Problem to solve
Could you reproduce the lines below from the one with "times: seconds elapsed" through the one with "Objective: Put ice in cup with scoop"? Keep both ends and add nothing.

Start of Input material

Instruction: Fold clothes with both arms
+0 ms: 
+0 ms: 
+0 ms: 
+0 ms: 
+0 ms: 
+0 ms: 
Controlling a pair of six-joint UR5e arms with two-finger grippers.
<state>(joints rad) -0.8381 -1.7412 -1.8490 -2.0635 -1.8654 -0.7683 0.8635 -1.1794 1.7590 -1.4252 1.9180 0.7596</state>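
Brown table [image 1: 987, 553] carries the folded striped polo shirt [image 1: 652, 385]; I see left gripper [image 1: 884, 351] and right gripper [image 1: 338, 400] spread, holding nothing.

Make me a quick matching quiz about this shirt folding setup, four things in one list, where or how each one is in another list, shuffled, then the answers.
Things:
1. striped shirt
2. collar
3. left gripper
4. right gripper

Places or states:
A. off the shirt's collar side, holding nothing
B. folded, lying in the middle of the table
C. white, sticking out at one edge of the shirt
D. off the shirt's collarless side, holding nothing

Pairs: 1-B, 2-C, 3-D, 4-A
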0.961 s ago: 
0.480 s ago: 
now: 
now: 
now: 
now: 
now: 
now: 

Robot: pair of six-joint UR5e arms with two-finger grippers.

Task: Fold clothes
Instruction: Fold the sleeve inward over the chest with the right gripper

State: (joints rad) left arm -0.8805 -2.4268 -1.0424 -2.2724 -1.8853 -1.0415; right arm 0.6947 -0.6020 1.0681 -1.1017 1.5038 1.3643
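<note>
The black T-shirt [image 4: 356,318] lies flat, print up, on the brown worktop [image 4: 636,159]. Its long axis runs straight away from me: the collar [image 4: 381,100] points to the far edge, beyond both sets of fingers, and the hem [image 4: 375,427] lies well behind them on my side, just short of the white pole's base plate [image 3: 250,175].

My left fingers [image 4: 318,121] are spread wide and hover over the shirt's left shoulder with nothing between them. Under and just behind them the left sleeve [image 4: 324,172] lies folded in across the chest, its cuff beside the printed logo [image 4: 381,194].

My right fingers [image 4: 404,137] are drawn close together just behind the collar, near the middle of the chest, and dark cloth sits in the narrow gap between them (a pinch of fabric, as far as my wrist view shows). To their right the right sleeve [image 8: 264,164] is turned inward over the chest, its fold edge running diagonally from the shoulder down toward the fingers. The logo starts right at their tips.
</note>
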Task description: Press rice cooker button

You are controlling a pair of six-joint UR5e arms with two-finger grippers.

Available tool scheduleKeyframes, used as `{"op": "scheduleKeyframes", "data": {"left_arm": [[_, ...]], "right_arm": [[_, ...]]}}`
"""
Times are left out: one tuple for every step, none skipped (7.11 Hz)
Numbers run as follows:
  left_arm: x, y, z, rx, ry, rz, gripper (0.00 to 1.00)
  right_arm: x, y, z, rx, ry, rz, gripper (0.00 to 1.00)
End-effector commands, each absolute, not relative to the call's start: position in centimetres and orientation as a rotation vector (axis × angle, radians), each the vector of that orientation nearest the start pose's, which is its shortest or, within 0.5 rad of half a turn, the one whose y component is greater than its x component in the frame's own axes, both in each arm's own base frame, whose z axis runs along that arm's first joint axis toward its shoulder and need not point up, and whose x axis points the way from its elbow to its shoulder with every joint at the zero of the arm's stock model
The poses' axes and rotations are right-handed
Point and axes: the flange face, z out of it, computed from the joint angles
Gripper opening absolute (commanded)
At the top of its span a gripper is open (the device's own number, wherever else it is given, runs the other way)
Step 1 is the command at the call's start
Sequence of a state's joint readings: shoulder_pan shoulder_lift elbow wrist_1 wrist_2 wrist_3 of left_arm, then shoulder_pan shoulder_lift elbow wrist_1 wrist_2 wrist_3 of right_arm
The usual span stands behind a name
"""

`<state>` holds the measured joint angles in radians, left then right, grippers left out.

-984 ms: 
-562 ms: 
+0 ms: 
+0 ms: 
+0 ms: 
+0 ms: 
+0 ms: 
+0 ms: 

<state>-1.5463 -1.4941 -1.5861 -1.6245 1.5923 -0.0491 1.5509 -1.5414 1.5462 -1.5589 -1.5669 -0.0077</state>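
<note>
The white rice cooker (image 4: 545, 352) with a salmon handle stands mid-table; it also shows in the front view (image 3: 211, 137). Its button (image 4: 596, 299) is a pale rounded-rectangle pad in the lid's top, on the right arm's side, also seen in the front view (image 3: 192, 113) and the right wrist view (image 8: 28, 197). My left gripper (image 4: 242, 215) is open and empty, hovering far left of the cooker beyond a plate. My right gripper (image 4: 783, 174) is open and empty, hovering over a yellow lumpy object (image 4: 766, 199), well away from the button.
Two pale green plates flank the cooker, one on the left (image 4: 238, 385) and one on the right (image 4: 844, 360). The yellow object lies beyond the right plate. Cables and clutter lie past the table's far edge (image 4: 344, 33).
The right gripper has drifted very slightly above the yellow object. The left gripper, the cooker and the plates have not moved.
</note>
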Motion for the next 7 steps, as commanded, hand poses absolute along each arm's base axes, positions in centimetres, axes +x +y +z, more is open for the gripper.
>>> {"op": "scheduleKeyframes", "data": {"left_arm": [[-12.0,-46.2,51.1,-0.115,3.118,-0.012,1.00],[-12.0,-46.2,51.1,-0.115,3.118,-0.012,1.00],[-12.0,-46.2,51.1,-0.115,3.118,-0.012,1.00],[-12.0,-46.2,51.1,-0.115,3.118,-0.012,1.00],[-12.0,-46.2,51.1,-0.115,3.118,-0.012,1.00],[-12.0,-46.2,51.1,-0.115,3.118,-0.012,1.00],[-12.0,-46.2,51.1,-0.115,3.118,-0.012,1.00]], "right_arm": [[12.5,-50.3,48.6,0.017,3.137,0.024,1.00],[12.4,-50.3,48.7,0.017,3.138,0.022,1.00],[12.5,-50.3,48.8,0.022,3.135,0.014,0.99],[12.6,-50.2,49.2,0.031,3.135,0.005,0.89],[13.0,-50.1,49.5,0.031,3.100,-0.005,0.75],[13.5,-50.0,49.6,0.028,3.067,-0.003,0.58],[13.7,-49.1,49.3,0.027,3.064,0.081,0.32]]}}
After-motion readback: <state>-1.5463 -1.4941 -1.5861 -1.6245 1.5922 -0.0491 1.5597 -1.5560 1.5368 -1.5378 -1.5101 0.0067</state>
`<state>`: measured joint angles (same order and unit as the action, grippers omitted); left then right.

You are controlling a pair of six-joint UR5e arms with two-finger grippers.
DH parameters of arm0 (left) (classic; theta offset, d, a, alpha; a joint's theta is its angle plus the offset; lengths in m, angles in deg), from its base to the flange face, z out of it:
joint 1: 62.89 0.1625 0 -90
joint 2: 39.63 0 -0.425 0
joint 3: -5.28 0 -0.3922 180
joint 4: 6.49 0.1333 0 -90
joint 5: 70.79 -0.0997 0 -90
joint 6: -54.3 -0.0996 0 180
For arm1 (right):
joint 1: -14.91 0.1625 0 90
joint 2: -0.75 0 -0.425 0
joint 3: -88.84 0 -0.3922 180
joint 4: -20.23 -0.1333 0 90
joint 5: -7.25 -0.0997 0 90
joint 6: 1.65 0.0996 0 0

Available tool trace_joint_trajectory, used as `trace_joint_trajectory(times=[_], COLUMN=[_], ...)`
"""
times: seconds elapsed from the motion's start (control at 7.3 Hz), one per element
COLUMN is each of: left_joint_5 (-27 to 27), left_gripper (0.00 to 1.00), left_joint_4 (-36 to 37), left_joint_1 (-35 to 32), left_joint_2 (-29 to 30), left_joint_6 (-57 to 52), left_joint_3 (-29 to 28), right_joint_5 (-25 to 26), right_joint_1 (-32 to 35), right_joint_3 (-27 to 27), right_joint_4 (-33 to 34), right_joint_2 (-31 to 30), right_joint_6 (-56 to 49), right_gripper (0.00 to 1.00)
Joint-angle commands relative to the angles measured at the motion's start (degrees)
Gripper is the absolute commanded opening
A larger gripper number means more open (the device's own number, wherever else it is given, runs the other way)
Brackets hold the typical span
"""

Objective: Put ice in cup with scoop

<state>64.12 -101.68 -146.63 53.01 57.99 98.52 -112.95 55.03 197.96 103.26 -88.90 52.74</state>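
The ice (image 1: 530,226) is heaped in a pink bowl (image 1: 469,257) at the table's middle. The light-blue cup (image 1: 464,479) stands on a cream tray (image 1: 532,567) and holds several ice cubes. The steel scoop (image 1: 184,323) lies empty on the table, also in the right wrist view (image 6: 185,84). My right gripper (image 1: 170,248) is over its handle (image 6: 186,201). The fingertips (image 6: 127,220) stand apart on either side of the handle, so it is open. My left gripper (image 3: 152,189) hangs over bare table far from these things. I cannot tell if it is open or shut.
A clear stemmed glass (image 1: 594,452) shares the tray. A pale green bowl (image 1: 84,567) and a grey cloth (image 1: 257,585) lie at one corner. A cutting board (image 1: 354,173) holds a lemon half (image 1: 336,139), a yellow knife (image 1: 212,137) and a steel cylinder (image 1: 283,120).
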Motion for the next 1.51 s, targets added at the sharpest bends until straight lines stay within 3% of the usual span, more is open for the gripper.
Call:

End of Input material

Your solution
times: seconds elapsed from the motion's start (control at 7.3 Hz), one per element
COLUMN is each of: left_joint_5 (-27 to 27), left_gripper (0.00 to 1.00), left_joint_4 (-36 to 37), left_joint_1 (-35 to 32), left_joint_2 (-29 to 30), left_joint_6 (-57 to 52), left_joint_3 (-29 to 28), right_joint_5 (-25 to 26), right_joint_1 (-32 to 35), right_joint_3 (-27 to 27), right_joint_4 (-33 to 34), right_joint_2 (-31 to 30), right_joint_6 (-56 to 49), right_gripper (0.00 to 1.00)
Joint-angle commands relative to the angles measured at the motion's start (degrees)
Gripper is the absolute commanded opening
A larger gripper number means more open (the device's own number, wherever else it is given, runs the other way)
Brackets hold the typical span
"""

Objective: Put ice in cup with scoop

There is nothing more to the exercise.